Le rire est souvent proche des larmes dans le parcours de Mamadou. “La seule chose qui me mettait hors de moi, c’était lorsque les miliciens se conduisaient de manière violente devant les femmes et les enfants”. “Si vous voulez me tuer, d’accord mais pas devant les bébés’ !’, s’est-il surpris à dire à un homme armé qui menaçait de l’exécuter (...)

Il raconte peu d’éléments de sa vie d’esclave, mais chaque souvenir lui coûte. A plusieurs reprises, il a besoin d’aller souffler avant de continuer son témoignage. Son ange-gardien, Françoise, peut-être consciente de son effort, vient apporter des châtaignes grillées pour réchauffer son protégé.

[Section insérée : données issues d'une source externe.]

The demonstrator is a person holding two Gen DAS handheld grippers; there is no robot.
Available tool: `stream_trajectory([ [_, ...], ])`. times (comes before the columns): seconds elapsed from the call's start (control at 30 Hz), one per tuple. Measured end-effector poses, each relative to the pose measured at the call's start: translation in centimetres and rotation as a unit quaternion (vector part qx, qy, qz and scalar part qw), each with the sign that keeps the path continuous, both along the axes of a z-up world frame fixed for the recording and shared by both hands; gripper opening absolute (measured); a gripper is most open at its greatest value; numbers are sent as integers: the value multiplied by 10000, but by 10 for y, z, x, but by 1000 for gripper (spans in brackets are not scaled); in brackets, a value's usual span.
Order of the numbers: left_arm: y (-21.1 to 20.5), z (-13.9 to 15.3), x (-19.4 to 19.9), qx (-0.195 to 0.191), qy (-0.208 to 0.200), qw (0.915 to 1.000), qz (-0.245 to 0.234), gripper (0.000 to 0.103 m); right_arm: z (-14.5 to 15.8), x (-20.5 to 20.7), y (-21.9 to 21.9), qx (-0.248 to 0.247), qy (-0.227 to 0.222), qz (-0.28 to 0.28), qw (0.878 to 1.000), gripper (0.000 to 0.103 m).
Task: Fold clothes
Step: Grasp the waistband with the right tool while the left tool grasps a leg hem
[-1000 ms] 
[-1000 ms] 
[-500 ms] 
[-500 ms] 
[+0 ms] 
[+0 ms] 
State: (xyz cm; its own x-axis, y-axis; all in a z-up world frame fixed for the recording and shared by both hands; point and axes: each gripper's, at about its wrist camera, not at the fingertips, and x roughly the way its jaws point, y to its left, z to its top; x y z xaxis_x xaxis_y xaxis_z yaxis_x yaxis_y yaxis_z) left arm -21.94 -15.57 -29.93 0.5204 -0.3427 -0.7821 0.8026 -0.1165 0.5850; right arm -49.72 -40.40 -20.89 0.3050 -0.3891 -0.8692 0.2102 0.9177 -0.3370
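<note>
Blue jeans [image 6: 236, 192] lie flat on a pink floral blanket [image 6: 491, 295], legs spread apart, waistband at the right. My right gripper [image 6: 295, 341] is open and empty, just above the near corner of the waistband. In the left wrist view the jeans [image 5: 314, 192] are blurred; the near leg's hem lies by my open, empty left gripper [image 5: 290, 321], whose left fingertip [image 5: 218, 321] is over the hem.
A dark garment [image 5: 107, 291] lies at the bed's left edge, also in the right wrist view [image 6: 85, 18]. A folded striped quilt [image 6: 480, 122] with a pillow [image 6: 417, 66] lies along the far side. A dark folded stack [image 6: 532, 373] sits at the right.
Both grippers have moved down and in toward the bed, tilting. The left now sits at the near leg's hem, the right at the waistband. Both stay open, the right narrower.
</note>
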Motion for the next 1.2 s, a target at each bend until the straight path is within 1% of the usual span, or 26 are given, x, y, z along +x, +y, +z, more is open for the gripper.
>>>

Une apparition bienveillante qui lui redonne de la force pour reprendre la discussion. Fini le temps des abus et des coups, à la Roya, Mamadou est protégé.

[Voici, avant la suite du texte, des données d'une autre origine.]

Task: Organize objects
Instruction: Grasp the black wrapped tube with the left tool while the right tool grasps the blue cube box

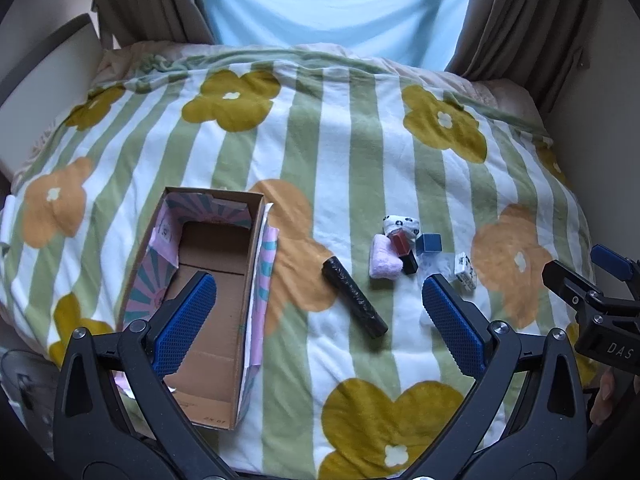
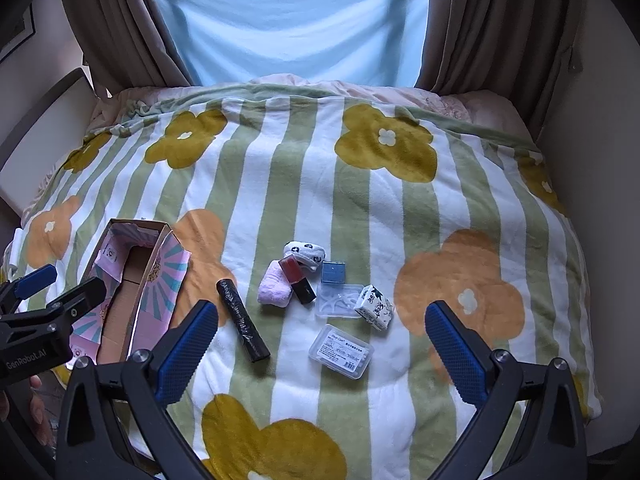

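Two tongs are hovering over the bed, both spread wide and holding nothing: left tongs (image 1: 320, 312) hanging between the box and the clutter, right tongs (image 2: 322, 340) hanging above the clear cases.

Step in hand, by my reading: the very start, nothing yet lifted. The cardboard box (image 2: 132, 280) is sitting open and bare at far left on the striped flower blanket (image 2: 360, 160), presumably the destination.

Left to right, counting:
- one black roll (image 2: 243, 320), lying just right of the box, nearest to it;
- one pink folded cloth (image 2: 274, 289);
- one red-and-black block (image 2: 297, 278), touching the pink cloth;
- one white patterned bundle (image 2: 306, 254), behind the block;
- one blue square box (image 2: 334, 272);
- two clear plastic cases, the farther one (image 2: 338, 300) holding white picks, the nearer one (image 2: 342, 352) labelled;
- one tissue pack (image 2: 375, 306), leaning against the farther case.

Next move likely calls for lowering one of the tongs across the black roll's narrow width, closing gently, then carrying it leftward into the box. The soft blanket may be letting items sink or roll.
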Available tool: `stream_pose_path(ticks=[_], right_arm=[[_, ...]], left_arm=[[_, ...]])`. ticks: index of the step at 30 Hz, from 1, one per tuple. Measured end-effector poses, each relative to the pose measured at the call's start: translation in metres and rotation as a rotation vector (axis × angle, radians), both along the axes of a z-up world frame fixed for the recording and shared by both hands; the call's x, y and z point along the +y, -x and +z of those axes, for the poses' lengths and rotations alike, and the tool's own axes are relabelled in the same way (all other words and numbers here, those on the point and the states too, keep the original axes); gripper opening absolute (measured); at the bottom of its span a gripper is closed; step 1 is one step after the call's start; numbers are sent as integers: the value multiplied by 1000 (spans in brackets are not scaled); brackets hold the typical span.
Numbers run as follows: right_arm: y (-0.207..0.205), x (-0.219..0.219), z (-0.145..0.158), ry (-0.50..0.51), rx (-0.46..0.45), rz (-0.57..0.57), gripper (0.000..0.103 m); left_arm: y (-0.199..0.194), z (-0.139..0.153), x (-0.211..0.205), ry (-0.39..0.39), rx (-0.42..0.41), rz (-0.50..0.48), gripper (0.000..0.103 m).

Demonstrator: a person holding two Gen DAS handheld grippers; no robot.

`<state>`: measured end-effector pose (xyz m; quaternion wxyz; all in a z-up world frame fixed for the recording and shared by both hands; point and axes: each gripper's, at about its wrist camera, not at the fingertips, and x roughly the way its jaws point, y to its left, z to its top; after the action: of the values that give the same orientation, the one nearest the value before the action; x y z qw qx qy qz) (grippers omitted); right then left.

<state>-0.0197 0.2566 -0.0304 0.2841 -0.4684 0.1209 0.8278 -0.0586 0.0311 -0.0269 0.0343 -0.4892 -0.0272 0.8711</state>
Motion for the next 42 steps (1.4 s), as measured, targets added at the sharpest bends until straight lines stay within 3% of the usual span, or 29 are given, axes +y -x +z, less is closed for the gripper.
stream_pose_path(ticks=[2, 3, 9, 23, 30, 35, 37, 42], right_arm=[[3, 8, -5, 11, -8, 4, 102], [4, 13, -8, 15, -14, 7, 102], [19, 40, -36, 51, -64, 36, 102], [73, 105, -132, 132, -185, 42, 102], [95, 135, -184, 186, -258, 9, 102], [105, 143, -222, 233, -321, 15, 93], [107, 146, -232, 251, -335, 14, 89], [107, 157, -247, 287, -347, 4, 75]], left_arm=[[3, -7, 3, 0, -19, 8, 102], [5, -10, 5, 0, -28, -40, 102], [17, -42, 18, -5, -103, -6, 102], [56, -169, 46, -44, -334, 56, 102], [75, -217, 60, -28, -381, 81, 101], [87, -246, 66, -29, -421, 121, 98], [90, -256, 68, -36, -445, 134, 94], [93, -274, 71, -59, -489, 152, 73]])
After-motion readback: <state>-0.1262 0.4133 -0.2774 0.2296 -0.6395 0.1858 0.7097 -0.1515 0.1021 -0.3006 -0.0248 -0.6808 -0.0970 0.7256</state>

Résilience et spiritualité

Mamadou n’est pas amer de son vécu. Quand nous lui demandons ce qui lui a permis de garder espoir et d’avoir la force de traverser ces mois des violences, il ferme les yeux et cherche ses mots. “Quand j’ai été enfermé en prison en Libye, j’ai puisé beaucoup de force en pensant à des choses légères et lumineuses. Je fermais les yeux et me focalisais sur la lumière à l’intérieur. Ça recouvre tous les soucis même quand quelqu’un me frappais”. (...)

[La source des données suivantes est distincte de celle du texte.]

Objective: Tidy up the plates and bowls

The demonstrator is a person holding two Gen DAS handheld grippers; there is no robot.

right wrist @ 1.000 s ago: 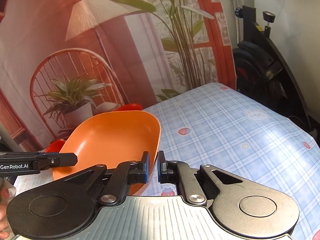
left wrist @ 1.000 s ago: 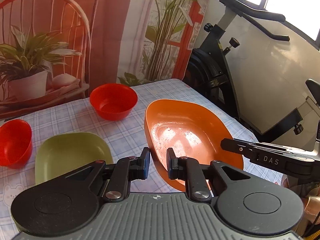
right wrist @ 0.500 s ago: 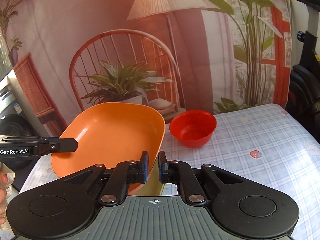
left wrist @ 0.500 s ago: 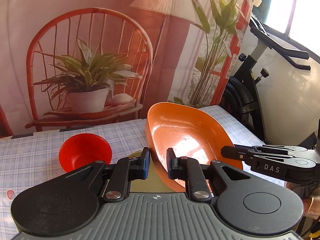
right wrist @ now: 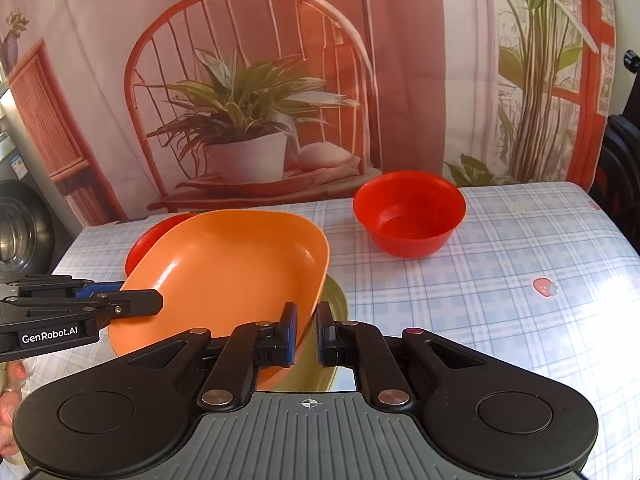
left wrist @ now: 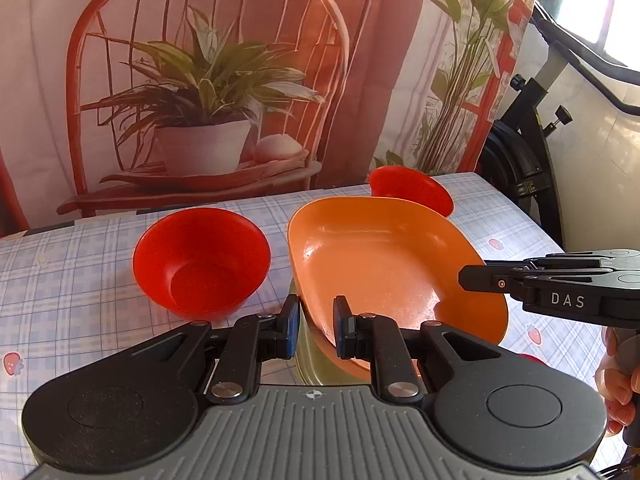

Mamadou commence à faire des projets. “Je vais commencer des cours de français à Nice en février”. Dans sa longue marche pour revivre, Mamadou mène un véritable combat contre son passé douloureux qui a tendance à ressurgir. Il est sujet à des flashs, des éléments traumatiques qui lui reviennent en mémoire. Il n’utilise pas ces termes, il dit qu’il “se souvient“. Le bruit des tirs d’armes automatiques résonne encore dans sa tête, mais ces échos douloureux “ne décideront pas ma vie” répète-t-il. Pour évacuer la peine, il n’a pas honte de le dire : “Parfois je pleure quand les souvenirs remontent. Je m’isole dans un coin et alors je pleure toutes les larmes de mon corps. Ça m’apaise un peu”.